== Segment start ==
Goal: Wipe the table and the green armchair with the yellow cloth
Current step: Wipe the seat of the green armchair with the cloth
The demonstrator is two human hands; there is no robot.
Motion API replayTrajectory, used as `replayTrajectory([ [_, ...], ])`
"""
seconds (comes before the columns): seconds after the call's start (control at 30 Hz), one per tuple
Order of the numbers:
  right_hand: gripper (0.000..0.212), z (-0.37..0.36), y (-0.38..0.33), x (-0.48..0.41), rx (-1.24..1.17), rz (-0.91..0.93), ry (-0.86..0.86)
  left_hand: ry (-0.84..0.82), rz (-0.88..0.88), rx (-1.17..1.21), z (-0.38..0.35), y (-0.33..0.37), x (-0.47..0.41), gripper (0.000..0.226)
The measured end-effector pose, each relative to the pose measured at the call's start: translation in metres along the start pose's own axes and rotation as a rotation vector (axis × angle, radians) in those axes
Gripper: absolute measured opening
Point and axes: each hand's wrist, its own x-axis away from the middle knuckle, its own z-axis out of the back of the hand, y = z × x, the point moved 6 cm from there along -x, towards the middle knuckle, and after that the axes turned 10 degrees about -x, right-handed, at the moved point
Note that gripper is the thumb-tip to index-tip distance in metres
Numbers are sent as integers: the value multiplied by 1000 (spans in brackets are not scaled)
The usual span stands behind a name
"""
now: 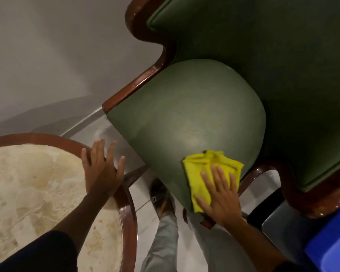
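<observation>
The green armchair (pixel 185 114) with a dark wooden frame fills the upper right; its rounded padded arm faces me. My right hand (pixel 222 195) lies flat, fingers spread, pressing the folded yellow cloth (pixel 200 173) against the lower front of that padded arm. The round table (pixel 126 213) with a cream marble top and brown wooden rim sits at the lower left. My left hand (pixel 101 169) rests open on the table's rim, fingers apart, holding nothing.
A grey wall (pixel 57 55) rises behind the table and chair. Pale tiled floor (pixel 145 222) shows in the narrow gap between them, where my legs and one shoe (pixel 160 195) stand. A blue object (pixel 330 242) sits at the lower right beside the chair.
</observation>
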Motion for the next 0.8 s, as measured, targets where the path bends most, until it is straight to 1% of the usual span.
replayTrajectory([
  [0.07, 69, 11, 14, -21, -49, -293, 64, 16, -138, 24, 9, 34, -19, 57],
  [0.13, 69, 23, 17, -66, -146, -570, 173, 3, -285, 68, 17, 81, -50, 60],
  [0.17, 69, 29, 19, -92, -196, -671, 218, -12, -344, 84, 20, 102, -66, 63],
  [0.2, 70, 35, 25, -117, -232, -735, 247, -32, -389, 73, 22, 120, -81, 67],
  [0.23, 71, 40, 34, -141, -250, -763, 252, -63, -411, 44, 20, 132, -94, 73],
  [0.3, 73, 52, 64, -184, -250, -753, 248, -154, -402, -15, 6, 141, -116, 83],
  [0.37, 73, 65, 94, -225, -261, -697, 236, -226, -375, -9, -14, 136, -126, 88],
  [0.43, 73, 72, 113, -265, -283, -624, 178, -248, -370, 18, -25, 130, -124, 89],
  [0.53, 75, 77, 117, -314, -269, -559, 91, -233, -363, 41, -25, 130, -122, 88],
  [0.6, 76, 81, 114, -321, -227, -533, 61, -221, -358, 67, -19, 134, -121, 88],
  [0.7, 69, 83, 110, -309, -194, -413, -13, -266, -342, 100, -5, 143, -121, 90],
  [0.73, 66, 85, 106, -301, -189, -361, -27, -280, -307, 136, 0, 144, -122, 89],
  [0.8, 62, 91, 92, -277, -161, -282, -28, -319, -197, 252, 18, 148, -126, 77],
])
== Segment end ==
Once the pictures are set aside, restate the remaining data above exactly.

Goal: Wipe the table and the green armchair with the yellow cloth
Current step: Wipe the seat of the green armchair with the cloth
The demonstrator is two human hands; there is no robot.
Motion API replayTrajectory, used as `replayTrajectory([ [_, ...], ])`
"""
seconds (comes before the columns): seconds after the call's start (control at 30 Hz), one per tuple
Order of the numbers:
  right_hand: gripper (0.000..0.212), z (-0.37..0.36), y (-0.38..0.33), x (-0.48..0.41), rx (-1.24..1.17), rz (-0.91..0.93), ry (-0.86..0.86)
  left_hand: ry (-0.84..0.82), rz (-0.88..0.88), rx (-1.17..1.21), z (-0.38..0.35), y (-0.33..0.37), x (-0.47..0.41), gripper (0.000..0.226)
The measured end-effector pose, each relative to the pose measured at the call's start: translation in metres along the start pose's own axes and rotation as a rotation vector (axis × angle, radians) in those axes
Gripper: absolute measured opening
Point and axes: each hand's wrist, its own x-axis away from the middle knuckle, its own z-axis out of the back of the hand, y = z × x, the point moved 6 cm from there along -x, towards the middle knuckle, and after that the axes turned 10 degrees about -x, right-handed, at the moved point
Note that gripper is the thumb-tip to index-tip distance in metres
Numbers are sent as integers: the value multiplied by 1000 (spans in brackets are not scaled)
The usual span stands behind a name
"""
now: 
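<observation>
The green armchair (pixel 185 114) with a dark wooden frame fills the upper right; its rounded padded arm faces me. My right hand (pixel 222 195) lies flat, fingers spread, pressing the folded yellow cloth (pixel 200 173) against the lower front of that padded arm. The round table (pixel 126 213) with a cream marble top and brown wooden rim sits at the lower left. My left hand (pixel 101 169) rests open on the table's rim, fingers apart, holding nothing.
A grey wall (pixel 57 55) rises behind the table and chair. Pale tiled floor (pixel 145 222) shows in the narrow gap between them, where my legs and one shoe (pixel 160 195) stand. A blue object (pixel 330 242) sits at the lower right beside the chair.
</observation>
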Motion for the next 0.8 s, as measured, targets where the path bends most, until it is straight to 1% of the usual span.
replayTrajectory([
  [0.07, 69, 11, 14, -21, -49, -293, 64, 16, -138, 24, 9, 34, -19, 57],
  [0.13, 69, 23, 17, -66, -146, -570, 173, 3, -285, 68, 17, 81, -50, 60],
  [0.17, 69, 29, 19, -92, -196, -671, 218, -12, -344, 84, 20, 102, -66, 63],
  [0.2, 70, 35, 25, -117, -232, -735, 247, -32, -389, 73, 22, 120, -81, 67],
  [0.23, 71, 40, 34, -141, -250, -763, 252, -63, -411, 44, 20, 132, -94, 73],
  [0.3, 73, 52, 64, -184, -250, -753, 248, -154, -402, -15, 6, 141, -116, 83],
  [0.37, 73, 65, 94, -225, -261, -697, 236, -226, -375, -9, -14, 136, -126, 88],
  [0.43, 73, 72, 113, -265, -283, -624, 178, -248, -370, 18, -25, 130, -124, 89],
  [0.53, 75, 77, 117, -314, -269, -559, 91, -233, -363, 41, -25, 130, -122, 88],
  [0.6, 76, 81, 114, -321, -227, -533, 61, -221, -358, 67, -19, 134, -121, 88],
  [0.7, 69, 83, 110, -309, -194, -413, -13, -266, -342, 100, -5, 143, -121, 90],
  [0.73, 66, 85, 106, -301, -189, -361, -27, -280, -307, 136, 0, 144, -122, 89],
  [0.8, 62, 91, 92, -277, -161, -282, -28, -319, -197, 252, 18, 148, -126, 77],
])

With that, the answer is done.